Avarias na internet para promover a vida sexual dos casais e todos os partos em ambulâncias para acabar com o excesso de cesarianas
Ameno Serafim das Neves
Ameno Serafim das Neves
Nos últimos meses, volta meia-volta, a operadora de telecomunicações com quem tenho contrato para, entre outras coisas, me fornecer acesso à internet não me dá internet. Não é grave. As pausas no acesso ao mundo internáutico, digamos assim, são medicamente recomendadas.
E outro lado positivo, é que também não me dá aquela musiquinha do número de atendimento ao cliente, nem me obriga a andar no labirinto dos menus, carrega nesta tecla, depois na outra. Abençoada seja!
Vai logo directa ao assunto, o que revela enorme eficácia e justifica o que lhe pago. Assim que ligo, atira-me logo com uma gravação a dizer que detectaram uma avaria na minha zona e que vão tentar resolvê-la tão breve quanto possível.
É uma mensagem que foram buscar àquelas obras que estão paradas há anos e é a mesma que também usam para outras situações como, por exemplo, a da aplicação de tradução de programas, que nunca funcionou, mas que refere que o programa será reposto…brevemente. E eu acredito. Há, pelo menos dez anos que acredito. E espero pacientemente que assim seja. É um bom treino para enfrentar as promessas do dia-a-dia. Cria resistências a estimula a tranquilidade.
E também prefiro assim do que estar a perder tempo, em frente à televisão e à box, a seguir as instruções de liga e desliga, de um qualquer funcionário sádico que me imagina de cú para o ar, com a cara junto ao chão, a arfar debaixo do móvel onde está o emaranhado de cabos.
E faz bem aos funcionários. Podem não ganhar muito mas o gozo que lhes deve dar fazerem-nos obedecer sob pena de desligarem, deve compensar. Já fui apanhado pela minha mulher naquela posição e digo-te que foi mmmuuiiittoooo hilariante. Pelo menos para ela. E para mim também, confesso… quando trocámos de lugar.
Há quem, como eu, tenha lido o contrato de fornecimento do serviço e é admirável o que lá está. Podem fazer tudo o que quiserem, como quiserem, sem deixarem de cumprir, seja o que for. Qualquer empresa que se preze, devia pôr ali os olhinhos.

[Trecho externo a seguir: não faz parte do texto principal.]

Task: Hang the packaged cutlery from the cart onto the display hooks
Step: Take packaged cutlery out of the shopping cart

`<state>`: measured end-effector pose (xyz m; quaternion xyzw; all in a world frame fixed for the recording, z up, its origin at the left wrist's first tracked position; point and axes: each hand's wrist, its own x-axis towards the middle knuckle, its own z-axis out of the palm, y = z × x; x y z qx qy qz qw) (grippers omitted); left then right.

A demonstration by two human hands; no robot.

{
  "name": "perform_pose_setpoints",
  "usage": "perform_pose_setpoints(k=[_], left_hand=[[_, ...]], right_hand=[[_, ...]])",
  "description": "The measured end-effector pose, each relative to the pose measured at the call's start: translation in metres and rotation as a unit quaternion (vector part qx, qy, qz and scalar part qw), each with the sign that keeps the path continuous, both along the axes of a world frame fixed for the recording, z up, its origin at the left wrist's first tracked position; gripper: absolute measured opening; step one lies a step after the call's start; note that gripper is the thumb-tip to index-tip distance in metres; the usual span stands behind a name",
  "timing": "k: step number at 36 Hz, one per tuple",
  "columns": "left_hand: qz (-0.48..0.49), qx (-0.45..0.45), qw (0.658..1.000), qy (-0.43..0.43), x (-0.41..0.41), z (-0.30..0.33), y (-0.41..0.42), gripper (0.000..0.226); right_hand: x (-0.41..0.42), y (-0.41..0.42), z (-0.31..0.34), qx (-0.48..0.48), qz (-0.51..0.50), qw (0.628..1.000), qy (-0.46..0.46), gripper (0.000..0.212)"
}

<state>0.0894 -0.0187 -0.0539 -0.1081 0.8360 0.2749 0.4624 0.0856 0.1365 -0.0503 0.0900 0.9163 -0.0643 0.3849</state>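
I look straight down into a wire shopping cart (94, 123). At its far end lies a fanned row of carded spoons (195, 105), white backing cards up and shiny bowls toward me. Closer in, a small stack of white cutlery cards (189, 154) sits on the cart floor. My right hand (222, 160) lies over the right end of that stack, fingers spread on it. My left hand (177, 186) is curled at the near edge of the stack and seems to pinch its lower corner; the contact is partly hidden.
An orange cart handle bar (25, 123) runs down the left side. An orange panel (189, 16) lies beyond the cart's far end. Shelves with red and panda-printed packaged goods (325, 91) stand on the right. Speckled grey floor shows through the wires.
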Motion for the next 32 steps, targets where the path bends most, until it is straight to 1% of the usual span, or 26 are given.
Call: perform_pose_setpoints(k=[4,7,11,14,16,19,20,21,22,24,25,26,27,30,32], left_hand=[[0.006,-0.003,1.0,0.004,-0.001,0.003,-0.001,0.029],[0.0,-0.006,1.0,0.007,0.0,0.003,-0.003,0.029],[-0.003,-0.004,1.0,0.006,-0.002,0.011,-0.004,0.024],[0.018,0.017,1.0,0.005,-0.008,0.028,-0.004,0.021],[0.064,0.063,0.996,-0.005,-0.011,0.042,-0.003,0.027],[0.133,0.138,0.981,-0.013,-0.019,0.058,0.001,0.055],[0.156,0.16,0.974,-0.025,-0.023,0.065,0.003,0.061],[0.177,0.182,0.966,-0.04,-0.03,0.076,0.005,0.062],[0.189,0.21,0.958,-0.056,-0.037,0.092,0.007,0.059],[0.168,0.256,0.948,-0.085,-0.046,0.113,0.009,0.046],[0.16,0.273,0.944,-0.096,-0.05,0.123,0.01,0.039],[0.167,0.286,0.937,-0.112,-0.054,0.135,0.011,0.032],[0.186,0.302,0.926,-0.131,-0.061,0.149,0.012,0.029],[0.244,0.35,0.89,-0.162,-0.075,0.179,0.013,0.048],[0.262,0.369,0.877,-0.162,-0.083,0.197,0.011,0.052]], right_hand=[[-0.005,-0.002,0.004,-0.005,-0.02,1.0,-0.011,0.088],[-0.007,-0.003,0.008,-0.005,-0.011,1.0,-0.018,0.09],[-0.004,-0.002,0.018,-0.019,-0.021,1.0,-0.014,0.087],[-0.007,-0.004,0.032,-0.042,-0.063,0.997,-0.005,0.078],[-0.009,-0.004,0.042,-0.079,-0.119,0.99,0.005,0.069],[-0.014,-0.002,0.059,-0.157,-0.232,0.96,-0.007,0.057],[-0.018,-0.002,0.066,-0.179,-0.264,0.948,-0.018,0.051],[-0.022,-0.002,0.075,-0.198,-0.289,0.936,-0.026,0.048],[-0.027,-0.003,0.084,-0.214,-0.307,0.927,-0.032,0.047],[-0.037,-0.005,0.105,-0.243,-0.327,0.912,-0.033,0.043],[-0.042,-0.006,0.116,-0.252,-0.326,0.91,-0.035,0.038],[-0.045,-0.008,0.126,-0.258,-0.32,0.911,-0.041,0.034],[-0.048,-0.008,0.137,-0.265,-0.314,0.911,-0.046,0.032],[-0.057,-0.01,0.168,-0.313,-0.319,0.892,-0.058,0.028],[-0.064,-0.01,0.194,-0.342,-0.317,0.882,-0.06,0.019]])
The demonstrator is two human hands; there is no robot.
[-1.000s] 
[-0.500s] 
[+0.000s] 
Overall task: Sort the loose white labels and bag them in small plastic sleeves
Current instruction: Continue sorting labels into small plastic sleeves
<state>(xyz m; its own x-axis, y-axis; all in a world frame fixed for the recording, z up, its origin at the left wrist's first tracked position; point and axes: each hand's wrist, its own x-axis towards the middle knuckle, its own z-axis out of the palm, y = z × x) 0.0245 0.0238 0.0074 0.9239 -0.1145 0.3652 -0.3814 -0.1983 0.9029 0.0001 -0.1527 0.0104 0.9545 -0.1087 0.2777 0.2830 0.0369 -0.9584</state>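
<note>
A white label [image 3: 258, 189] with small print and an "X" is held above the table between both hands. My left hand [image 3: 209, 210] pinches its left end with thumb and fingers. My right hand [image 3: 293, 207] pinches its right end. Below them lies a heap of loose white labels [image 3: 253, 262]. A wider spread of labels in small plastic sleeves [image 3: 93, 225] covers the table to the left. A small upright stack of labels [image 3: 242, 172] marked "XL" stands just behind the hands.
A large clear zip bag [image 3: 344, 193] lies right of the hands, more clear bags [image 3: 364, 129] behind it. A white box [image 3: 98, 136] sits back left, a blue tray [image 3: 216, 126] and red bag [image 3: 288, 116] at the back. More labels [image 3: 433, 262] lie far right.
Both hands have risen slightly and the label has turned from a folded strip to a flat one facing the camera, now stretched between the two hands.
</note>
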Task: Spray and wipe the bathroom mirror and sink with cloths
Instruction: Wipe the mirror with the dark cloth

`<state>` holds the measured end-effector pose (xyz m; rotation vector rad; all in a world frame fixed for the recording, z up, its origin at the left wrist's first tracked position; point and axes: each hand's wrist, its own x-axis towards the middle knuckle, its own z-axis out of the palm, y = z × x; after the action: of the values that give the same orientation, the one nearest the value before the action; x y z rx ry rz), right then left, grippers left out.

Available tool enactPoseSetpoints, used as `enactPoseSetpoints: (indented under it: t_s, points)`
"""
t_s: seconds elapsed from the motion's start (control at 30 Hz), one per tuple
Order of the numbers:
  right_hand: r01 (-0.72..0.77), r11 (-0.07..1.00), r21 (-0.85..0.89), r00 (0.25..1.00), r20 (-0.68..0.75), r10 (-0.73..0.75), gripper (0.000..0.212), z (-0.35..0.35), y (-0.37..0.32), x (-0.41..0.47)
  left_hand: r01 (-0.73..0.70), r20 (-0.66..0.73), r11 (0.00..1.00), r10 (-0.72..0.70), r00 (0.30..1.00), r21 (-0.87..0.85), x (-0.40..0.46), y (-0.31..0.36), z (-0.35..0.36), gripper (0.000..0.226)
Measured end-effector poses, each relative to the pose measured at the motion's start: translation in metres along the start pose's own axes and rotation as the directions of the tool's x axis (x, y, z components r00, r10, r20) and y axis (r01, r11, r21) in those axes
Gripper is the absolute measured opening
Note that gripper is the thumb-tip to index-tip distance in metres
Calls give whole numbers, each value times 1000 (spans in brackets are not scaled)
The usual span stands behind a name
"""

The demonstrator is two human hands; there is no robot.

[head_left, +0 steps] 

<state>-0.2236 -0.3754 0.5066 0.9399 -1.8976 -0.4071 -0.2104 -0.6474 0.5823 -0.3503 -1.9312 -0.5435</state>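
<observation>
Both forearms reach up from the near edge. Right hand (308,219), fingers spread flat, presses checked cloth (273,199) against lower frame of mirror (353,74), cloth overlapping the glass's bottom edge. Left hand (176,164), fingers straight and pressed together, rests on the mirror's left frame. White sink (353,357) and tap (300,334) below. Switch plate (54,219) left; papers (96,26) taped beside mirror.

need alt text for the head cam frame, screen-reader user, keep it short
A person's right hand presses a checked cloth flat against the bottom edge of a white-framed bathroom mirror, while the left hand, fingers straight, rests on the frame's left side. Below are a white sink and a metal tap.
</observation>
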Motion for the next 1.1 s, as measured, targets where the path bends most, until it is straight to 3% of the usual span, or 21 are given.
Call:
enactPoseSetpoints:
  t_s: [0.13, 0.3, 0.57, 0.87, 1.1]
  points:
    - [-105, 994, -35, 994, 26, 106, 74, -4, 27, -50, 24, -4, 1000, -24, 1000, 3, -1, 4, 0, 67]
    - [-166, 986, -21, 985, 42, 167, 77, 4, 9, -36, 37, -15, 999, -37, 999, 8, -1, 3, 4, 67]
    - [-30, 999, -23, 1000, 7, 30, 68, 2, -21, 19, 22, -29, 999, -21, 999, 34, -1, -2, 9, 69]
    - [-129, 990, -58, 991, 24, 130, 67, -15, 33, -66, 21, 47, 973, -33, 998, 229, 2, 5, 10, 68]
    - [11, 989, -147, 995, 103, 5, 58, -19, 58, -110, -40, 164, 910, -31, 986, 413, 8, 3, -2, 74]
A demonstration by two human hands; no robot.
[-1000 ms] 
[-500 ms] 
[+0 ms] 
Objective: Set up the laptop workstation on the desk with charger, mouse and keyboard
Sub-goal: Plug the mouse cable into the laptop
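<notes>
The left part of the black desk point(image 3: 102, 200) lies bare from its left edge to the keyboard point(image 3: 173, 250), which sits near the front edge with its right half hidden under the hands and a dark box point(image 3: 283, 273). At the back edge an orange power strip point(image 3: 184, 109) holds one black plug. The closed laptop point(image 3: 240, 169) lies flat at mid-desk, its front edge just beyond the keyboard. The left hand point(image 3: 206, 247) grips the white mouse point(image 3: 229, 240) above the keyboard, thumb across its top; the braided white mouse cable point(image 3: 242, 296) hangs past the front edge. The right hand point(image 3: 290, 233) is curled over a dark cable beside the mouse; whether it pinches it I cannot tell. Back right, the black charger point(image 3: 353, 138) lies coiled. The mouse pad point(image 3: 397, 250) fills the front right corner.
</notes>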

Quando acabei de ler aquilo, só me apeteceu telefonar a agradecer, por não me obrigarem a pagar a mensalidade a dobrar, caso eu reclame. Tiveram a gentileza de não pôr isso, numa daquelas muitas cláusulas de letras pequeninas. E também não puseram lá o direito a chicotearem-me as costas, por exemplo. E não foi por não poderem, porque estou convencido que podiam, se lhes passasse isso pela cabeça.
Só não telefonei, para não ouvir a tal mensagem que já referi…mas fiz mal. Só aquele “Caro Cliente”, dito por uma voz feminina doce, mas dominadora, dá-me mais prazer, que mil e um dos pequenos prazeres que figuram na Grande Enciclopédia dos hedonistas que tenho ali na estante. É cá um estoiro de dopamina que até abano todo.
Aqui há dias foi noticiado um recorde de cesarianas, em 2025, no Serviço Nacional de Saúde, com quase um terço dos partos, a serem realizados por via cirúrgica. A percentagem está muito acima do recomendado pela Organização Mundial de Saúde, mas tem remédio. Porque não põem todos os bebés a nascer em ambulâncias? Que eu saiba, ainda não foi feita nenhuma cesariana pelos bombeiros.